Four bandits sentenced to death over a landmine blast that killed 22 policemen in 1993 approached India's Supreme Court on Saturday in a last-ditch bid to escape execution, a lawyer for the men said.
The four accomplices of slain sandalwood smuggler Veerappan were scheduled to hang on Sunday after Indian President Pranab Mukherjee rejected their mercy plea, according to the convicts' lawyer, who spoke to AFP on condition of anonymity.
But a senior prison official where the four convicts were being held said no immediate preparations were underway for their hanging.
"I have filed a request for an urgent hearing later today (Saturday) at the Supreme Court, asking for a stay on their execution," the lawyer for the convicts said.
"We are asking for their sentence to be commuted to life imprisonment because of the mental distress suffered by them while waiting eight years for a decision on their mercy plea," he added.

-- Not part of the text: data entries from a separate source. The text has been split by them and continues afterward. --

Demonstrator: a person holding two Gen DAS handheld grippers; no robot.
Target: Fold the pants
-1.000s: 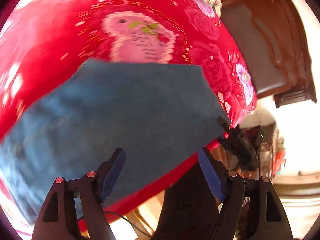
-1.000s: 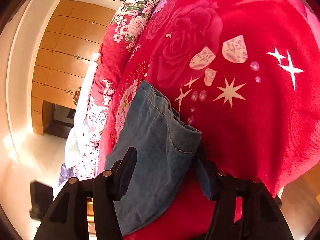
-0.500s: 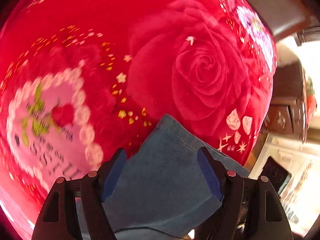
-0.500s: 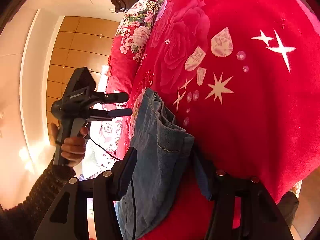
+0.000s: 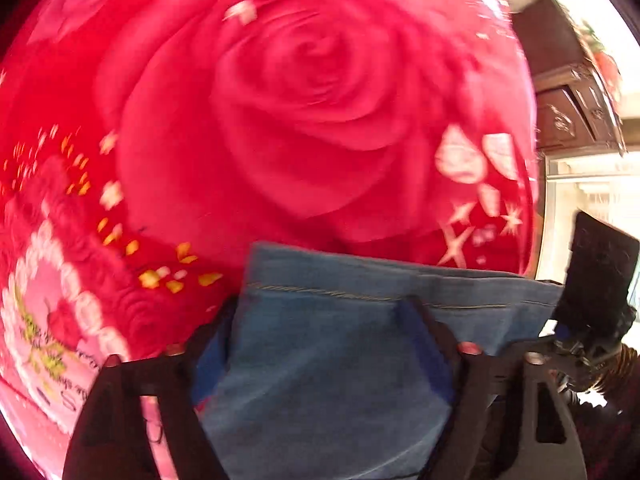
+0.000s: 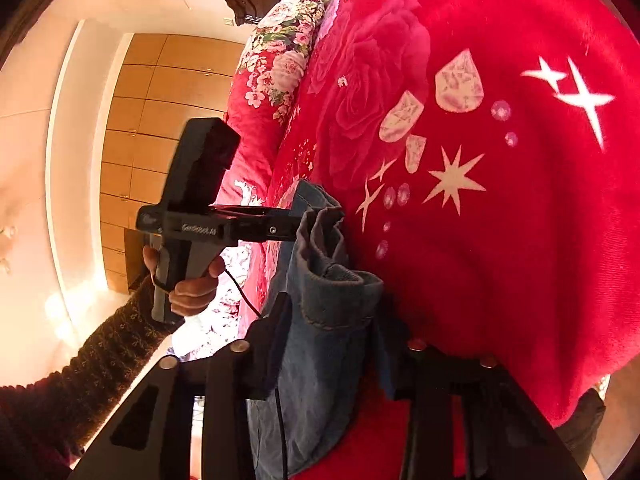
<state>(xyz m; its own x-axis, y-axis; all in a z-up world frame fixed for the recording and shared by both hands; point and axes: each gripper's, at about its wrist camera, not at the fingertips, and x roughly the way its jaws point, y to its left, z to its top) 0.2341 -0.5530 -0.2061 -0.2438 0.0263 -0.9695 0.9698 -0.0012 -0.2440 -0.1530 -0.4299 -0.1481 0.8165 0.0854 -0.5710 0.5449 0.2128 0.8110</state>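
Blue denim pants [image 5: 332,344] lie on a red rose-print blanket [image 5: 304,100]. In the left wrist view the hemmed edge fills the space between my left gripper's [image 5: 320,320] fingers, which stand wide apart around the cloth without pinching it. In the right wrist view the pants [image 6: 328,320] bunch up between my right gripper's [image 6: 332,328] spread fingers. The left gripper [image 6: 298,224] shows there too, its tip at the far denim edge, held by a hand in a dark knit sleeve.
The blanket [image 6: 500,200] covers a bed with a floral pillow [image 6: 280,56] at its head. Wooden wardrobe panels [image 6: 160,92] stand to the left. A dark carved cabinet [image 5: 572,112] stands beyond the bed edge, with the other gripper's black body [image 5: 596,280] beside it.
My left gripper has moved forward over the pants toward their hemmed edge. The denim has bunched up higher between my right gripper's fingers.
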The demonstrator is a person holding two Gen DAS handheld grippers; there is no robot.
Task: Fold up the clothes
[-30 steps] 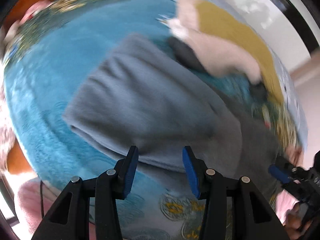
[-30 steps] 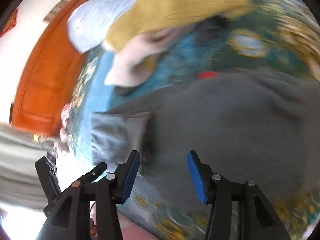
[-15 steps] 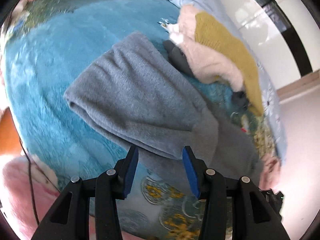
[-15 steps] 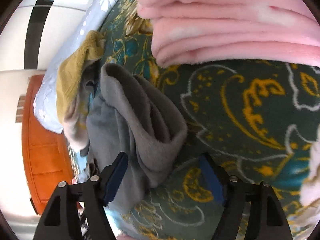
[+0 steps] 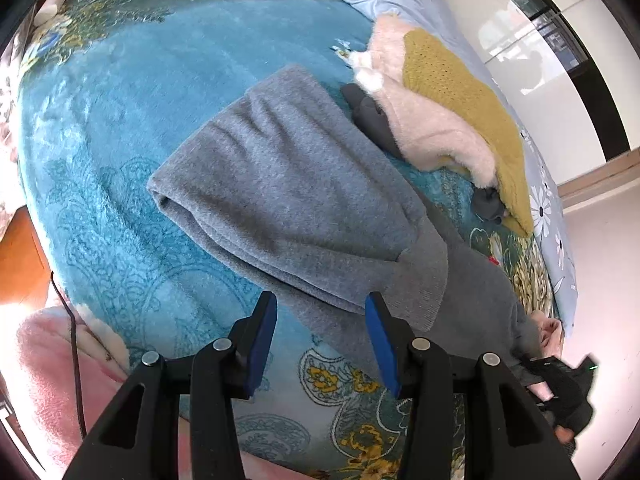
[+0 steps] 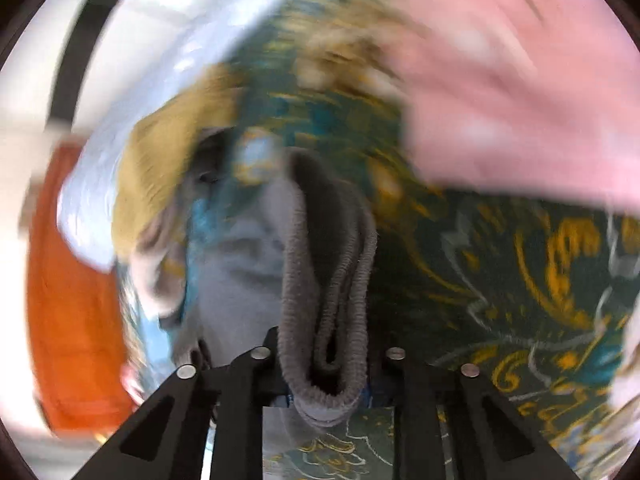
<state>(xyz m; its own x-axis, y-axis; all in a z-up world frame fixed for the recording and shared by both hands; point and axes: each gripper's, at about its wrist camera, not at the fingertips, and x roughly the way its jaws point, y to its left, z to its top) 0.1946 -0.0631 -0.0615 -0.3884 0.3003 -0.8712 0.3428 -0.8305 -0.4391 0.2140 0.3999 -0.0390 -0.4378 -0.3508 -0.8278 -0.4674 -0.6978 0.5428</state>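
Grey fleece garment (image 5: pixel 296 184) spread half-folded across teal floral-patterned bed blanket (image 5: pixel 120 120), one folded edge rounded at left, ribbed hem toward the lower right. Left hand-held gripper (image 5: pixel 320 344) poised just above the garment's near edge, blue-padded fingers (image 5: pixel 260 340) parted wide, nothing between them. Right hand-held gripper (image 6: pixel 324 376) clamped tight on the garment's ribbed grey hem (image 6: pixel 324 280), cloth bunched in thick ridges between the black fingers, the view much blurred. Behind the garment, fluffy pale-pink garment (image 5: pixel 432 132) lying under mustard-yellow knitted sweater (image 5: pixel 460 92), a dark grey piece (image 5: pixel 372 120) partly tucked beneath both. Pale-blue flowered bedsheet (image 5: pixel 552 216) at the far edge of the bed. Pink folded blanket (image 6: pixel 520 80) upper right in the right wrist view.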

"No preparations are going on for the execution of the four convicts tomorrow (Sunday). We are awaiting instructions from higher authorities," said a senior official at Belgaum jail, where the four men are being held.
The official spoke on condition of anonymity.
Local media reports said that jail authorities would need at least a day to prepare for the executions.
The four men were sentenced to death in 2004 for their role in a landmine explosion in the southern state of Karnataka that killed 22 policemen and injured 11 others.
Veerappan, the leader of the gang, who was accused of more than 100 murders and abductions of high-profile politicians and actors, was shot dead in a police ambush in the jungle the same year after evading capture for 18 years.
Executions are only carried out for "the rarest of rare" cases in India.
But recently elected president Mukherjee has rejected a number of mercy pleas in the last few months, ending an eight-year-long informal reprieve.
Last weekend Afzal Guru, a Kashmiri separatist convicted of involvement in a deadly 2001 attack on the Indian parliament, was executed in New Delhi, triggering angry protests in the disputed region of Indian-administered Kashmir.
The sole surviving gunman from the 2008 Mumbai attacks, Pakistani-born Mohammed Ajmal Kasab, was hanged on November 21 last year, in the first execution in the country since 2004.